**Exercise details**
Transcribe the records that follow. Keep every word exactly, and drop the pictures.

== Segment start ==

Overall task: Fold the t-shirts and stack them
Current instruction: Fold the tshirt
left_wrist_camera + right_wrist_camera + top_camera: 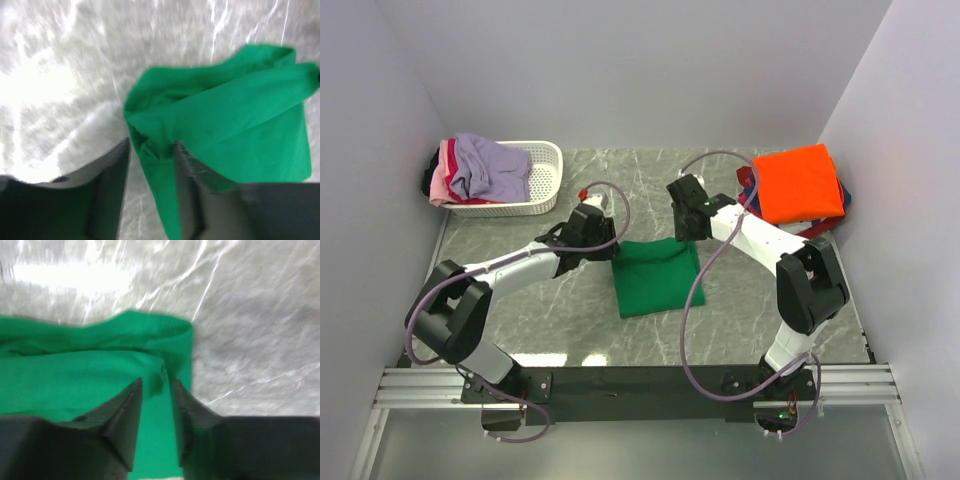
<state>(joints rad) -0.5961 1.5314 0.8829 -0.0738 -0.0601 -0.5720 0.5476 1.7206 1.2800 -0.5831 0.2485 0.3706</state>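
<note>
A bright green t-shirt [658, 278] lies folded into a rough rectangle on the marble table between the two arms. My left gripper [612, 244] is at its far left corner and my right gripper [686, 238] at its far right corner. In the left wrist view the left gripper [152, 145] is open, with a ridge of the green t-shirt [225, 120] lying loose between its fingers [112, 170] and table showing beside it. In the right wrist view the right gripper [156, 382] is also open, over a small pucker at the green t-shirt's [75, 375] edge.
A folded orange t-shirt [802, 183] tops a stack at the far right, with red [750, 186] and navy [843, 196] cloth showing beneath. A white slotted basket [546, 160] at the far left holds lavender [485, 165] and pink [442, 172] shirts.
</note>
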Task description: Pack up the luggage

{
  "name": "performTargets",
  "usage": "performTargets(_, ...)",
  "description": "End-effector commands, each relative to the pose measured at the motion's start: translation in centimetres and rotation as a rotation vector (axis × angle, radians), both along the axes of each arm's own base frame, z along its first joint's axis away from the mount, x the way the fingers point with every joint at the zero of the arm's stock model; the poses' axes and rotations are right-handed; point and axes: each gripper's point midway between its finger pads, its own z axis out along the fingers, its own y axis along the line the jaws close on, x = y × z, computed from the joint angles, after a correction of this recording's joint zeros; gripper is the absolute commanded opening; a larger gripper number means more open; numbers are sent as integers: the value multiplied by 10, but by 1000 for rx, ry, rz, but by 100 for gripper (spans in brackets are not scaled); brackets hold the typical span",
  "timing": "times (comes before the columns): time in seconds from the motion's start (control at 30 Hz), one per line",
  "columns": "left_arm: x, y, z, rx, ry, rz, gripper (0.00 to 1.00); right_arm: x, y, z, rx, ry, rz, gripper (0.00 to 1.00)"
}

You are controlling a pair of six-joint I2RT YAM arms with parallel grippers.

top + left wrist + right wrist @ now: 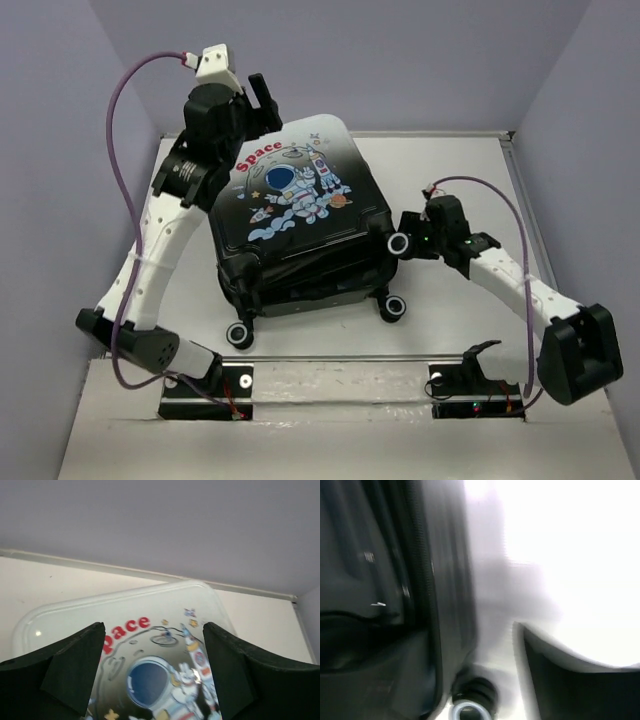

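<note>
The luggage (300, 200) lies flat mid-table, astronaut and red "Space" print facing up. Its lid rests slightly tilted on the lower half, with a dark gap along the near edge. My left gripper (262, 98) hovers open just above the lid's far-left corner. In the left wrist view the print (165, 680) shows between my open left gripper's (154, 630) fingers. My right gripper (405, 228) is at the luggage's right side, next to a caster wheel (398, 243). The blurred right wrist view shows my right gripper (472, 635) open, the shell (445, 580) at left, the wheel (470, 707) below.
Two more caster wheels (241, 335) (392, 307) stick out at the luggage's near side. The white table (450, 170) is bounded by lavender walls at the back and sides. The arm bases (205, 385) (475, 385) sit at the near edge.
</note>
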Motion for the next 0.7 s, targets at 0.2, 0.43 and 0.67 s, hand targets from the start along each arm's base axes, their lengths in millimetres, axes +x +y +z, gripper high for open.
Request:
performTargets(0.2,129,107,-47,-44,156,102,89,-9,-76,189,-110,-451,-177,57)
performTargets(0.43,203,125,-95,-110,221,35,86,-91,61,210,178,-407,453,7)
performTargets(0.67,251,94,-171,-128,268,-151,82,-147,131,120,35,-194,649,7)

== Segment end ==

**Output**
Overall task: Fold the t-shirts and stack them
Current instruction: Fold the tshirt
left_wrist_camera + right_wrist_camera + top_camera: 
<state>(joints rad) -0.5961 1.5314 0.8829 -0.0738 -0.0601 -0.5720 0.5476 1.7206 1.2800 -0.5831 0.2485 0.3706</state>
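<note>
A bright green t-shirt [658, 278] lies folded into a rough rectangle on the marble table between the two arms. My left gripper [612, 244] is at its far left corner and my right gripper [686, 238] at its far right corner. In the left wrist view the left gripper [152, 145] is open, with a ridge of the green t-shirt [225, 120] lying loose between its fingers [112, 170] and table showing beside it. In the right wrist view the right gripper [156, 382] is also open, over a small pucker at the green t-shirt's [75, 375] edge.
A folded orange t-shirt [802, 183] tops a stack at the far right, with red [750, 186] and navy [843, 196] cloth showing beneath. A white slotted basket [546, 160] at the far left holds lavender [485, 165] and pink [442, 172] shirts.
</note>
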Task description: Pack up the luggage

{
  "name": "performTargets",
  "usage": "performTargets(_, ...)",
  "description": "End-effector commands, each relative to the pose measured at the motion's start: translation in centimetres and rotation as a rotation vector (axis × angle, radians), both along the axes of each arm's own base frame, z along its first joint's axis away from the mount, x the way the fingers point with every joint at the zero of the arm's stock model; the poses' axes and rotations are right-handed; point and axes: each gripper's point midway between its finger pads, its own z axis out along the fingers, its own y axis along the line the jaws close on, x = y × z, computed from the joint angles, after a correction of this recording's joint zeros; gripper is the absolute commanded opening; a larger gripper number means more open; numbers are sent as integers: the value multiplied by 10, but by 1000 for rx, ry, rz, but by 100 for gripper (spans in brackets are not scaled); brackets hold the typical span",
  "timing": "times (comes before the columns): time in seconds from the motion's start (control at 30 Hz), one per line",
  "columns": "left_arm: x, y, z, rx, ry, rz, gripper (0.00 to 1.00); right_arm: x, y, z, rx, ry, rz, gripper (0.00 to 1.00)"
}

You are controlling a pair of six-joint I2RT YAM arms with parallel grippers.

top + left wrist + right wrist @ now: 

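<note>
The luggage (300, 200) lies flat mid-table, astronaut and red "Space" print facing up. Its lid rests slightly tilted on the lower half, with a dark gap along the near edge. My left gripper (262, 98) hovers open just above the lid's far-left corner. In the left wrist view the print (165, 680) shows between my open left gripper's (154, 630) fingers. My right gripper (405, 228) is at the luggage's right side, next to a caster wheel (398, 243). The blurred right wrist view shows my right gripper (472, 635) open, the shell (445, 580) at left, the wheel (470, 707) below.
Two more caster wheels (241, 335) (392, 307) stick out at the luggage's near side. The white table (450, 170) is bounded by lavender walls at the back and sides. The arm bases (205, 385) (475, 385) sit at the near edge.
</note>
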Motion for the next 0.7 s, targets at 0.2, 0.43 and 0.67 s, hand targets from the start along each arm's base axes, their lengths in millimetres, axes +x +y +z, gripper high for open.
Request:
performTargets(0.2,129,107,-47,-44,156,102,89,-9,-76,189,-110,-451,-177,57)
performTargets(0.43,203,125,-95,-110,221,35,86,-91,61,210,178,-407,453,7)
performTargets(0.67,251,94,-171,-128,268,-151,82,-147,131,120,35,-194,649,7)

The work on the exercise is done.